(Stored items from a collection)
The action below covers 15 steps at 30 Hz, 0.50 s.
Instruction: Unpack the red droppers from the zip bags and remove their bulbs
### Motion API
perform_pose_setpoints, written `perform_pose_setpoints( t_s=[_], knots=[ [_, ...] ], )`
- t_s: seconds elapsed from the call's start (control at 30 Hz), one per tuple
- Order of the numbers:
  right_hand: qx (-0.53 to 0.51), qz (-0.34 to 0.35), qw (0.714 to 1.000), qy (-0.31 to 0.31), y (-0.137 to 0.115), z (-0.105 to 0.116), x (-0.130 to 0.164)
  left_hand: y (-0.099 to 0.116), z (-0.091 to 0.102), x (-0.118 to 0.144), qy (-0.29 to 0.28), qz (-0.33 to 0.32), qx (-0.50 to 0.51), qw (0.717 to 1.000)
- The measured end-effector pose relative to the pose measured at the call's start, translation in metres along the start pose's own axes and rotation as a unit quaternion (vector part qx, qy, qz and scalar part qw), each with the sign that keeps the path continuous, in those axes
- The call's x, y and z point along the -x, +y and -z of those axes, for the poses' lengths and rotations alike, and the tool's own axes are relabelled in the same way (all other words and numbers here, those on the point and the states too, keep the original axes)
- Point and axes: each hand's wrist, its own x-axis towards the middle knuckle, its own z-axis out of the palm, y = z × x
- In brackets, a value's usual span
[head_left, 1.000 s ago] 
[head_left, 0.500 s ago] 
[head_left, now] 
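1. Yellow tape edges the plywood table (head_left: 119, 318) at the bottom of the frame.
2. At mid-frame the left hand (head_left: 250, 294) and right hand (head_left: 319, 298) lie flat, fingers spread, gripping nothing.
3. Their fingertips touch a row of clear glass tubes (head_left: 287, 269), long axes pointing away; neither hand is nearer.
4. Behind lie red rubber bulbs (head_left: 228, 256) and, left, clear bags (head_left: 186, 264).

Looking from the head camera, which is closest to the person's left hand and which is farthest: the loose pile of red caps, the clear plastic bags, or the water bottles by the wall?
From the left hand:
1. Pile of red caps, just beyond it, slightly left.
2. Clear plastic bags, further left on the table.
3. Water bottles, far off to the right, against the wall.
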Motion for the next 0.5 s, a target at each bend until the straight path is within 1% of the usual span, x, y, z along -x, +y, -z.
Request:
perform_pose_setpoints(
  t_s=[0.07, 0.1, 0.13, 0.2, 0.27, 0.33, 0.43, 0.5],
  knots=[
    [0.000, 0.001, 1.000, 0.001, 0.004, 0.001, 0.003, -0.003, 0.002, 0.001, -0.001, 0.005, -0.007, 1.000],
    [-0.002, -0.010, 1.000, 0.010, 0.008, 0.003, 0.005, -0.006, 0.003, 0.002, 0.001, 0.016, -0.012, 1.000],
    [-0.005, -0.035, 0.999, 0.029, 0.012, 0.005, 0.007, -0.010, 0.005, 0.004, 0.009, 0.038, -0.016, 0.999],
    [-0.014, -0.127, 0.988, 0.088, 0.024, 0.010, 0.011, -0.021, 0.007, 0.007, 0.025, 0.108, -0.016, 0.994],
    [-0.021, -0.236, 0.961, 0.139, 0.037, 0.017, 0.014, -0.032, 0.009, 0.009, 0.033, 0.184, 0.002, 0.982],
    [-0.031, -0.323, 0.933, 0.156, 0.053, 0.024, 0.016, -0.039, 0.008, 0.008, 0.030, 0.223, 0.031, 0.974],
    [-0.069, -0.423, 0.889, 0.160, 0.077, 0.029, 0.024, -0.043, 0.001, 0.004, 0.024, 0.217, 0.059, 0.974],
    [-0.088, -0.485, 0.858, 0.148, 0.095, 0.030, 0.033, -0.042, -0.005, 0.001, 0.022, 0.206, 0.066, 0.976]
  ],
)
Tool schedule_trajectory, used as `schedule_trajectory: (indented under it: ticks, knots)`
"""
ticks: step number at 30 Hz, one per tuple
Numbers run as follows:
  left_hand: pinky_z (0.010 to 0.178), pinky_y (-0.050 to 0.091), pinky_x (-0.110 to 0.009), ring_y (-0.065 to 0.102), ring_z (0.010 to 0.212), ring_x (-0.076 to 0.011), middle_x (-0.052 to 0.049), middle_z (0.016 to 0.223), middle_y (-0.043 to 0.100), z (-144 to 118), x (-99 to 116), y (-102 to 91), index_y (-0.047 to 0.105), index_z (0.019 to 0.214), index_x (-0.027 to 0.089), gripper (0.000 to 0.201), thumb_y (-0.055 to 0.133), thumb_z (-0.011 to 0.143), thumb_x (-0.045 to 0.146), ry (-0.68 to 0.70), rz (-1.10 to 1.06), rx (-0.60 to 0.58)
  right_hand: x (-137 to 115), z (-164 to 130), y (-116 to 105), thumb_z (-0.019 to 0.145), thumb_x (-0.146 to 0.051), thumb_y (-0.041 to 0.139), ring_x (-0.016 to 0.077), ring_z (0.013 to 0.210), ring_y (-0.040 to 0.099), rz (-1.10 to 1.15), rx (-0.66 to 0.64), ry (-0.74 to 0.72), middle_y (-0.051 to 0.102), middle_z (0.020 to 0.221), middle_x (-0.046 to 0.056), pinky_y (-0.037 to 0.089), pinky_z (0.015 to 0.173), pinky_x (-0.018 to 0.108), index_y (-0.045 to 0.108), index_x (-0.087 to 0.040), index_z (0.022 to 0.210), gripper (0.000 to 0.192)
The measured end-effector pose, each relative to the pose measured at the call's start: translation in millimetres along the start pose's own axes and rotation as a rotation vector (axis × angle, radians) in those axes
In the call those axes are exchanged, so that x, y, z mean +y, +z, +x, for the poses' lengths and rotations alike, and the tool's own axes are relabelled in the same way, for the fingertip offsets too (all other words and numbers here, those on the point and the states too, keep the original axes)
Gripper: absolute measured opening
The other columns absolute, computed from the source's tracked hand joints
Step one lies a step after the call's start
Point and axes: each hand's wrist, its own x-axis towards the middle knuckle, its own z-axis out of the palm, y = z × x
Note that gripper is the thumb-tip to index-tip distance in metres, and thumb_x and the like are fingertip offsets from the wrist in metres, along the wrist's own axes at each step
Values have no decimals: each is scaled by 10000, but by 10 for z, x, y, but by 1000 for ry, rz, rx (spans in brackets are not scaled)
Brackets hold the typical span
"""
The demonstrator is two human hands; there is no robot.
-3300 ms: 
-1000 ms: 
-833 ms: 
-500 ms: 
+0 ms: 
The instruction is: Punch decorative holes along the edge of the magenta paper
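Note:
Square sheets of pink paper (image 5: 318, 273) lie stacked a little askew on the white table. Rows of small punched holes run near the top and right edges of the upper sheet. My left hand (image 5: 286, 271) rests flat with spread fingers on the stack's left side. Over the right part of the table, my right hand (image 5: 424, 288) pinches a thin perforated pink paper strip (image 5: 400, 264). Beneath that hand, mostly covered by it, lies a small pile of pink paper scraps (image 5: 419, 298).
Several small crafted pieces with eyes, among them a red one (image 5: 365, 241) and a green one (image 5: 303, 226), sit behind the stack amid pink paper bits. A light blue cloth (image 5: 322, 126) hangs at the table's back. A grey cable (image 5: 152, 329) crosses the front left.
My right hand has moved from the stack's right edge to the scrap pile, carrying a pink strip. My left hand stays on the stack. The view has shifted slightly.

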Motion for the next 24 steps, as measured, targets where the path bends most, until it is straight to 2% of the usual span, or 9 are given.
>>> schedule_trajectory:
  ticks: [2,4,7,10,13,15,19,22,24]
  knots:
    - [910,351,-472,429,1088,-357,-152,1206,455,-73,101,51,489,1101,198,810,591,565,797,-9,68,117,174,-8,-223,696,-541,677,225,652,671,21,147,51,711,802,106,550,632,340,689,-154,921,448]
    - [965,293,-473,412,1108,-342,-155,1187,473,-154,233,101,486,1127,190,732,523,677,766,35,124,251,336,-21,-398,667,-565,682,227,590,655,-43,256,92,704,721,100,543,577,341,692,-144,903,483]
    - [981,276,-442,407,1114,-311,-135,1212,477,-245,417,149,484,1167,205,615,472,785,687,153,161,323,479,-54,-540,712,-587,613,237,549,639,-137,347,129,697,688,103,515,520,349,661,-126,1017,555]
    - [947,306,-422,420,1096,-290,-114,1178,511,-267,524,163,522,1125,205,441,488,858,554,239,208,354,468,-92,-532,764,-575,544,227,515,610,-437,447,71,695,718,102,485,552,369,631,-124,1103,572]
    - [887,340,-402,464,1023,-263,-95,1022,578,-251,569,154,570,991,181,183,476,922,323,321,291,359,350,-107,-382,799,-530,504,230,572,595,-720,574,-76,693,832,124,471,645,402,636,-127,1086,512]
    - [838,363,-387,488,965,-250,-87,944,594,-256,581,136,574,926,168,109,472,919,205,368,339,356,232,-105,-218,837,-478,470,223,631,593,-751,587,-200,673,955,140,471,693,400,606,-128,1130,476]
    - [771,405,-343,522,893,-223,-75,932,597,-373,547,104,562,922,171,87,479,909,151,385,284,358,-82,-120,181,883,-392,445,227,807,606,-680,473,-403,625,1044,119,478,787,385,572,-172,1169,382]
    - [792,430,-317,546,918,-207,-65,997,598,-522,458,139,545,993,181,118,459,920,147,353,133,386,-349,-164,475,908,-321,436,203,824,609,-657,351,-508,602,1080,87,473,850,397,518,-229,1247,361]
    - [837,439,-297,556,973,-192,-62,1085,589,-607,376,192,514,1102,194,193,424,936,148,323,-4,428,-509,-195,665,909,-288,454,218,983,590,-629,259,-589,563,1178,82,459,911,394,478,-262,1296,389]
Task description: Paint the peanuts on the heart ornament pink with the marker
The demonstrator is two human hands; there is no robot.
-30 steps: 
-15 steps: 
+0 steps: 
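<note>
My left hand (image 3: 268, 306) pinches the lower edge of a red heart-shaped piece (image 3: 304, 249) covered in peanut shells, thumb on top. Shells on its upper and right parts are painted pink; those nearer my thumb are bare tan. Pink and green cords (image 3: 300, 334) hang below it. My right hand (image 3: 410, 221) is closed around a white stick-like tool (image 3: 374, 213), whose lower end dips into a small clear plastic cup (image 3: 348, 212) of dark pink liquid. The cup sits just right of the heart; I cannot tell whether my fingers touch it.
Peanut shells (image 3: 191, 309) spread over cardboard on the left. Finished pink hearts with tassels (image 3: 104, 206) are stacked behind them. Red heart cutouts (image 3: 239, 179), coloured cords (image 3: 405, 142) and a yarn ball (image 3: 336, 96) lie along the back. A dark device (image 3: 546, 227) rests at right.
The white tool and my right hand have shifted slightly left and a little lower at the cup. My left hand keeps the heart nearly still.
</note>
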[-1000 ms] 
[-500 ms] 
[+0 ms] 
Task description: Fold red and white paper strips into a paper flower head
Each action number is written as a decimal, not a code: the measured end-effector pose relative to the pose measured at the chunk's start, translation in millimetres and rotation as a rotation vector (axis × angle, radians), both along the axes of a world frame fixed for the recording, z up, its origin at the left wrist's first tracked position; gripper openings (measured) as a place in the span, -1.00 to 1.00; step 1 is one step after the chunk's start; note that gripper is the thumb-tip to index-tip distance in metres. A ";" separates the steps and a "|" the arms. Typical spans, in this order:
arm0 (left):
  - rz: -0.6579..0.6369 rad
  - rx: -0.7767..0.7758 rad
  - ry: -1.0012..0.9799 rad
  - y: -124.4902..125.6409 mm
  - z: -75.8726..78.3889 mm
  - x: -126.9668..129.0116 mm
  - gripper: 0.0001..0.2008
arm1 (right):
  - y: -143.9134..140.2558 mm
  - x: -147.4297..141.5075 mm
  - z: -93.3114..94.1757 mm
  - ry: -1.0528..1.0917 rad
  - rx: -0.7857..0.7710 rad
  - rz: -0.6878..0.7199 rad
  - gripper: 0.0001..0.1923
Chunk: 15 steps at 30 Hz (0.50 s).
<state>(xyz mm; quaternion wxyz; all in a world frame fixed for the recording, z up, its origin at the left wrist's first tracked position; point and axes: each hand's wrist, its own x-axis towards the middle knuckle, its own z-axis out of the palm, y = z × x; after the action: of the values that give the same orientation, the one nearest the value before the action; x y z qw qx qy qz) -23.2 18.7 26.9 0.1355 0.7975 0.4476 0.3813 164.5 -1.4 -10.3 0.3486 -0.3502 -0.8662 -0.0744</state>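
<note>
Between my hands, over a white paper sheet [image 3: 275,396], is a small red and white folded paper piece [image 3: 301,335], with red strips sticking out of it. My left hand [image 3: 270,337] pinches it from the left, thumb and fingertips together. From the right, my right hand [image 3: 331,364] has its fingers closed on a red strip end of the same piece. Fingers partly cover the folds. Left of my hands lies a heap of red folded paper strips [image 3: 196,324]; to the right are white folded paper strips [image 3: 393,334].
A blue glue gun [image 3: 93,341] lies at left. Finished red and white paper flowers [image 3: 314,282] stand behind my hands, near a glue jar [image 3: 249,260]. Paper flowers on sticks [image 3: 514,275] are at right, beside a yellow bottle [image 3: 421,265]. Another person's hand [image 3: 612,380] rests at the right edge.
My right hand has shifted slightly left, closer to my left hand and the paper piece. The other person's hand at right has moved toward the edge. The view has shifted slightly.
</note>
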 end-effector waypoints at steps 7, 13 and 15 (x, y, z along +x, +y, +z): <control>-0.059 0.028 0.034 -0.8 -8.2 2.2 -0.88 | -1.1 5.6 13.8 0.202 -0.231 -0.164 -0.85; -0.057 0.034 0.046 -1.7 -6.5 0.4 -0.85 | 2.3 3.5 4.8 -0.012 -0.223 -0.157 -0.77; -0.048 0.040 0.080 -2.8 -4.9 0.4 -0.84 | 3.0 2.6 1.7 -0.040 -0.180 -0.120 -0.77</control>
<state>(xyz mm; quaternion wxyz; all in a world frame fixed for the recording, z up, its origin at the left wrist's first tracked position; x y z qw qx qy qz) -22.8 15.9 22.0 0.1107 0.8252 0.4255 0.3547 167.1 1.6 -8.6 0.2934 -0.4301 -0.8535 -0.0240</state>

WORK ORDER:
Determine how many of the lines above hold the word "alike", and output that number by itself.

OUTPUT FOR THIS TASK:
2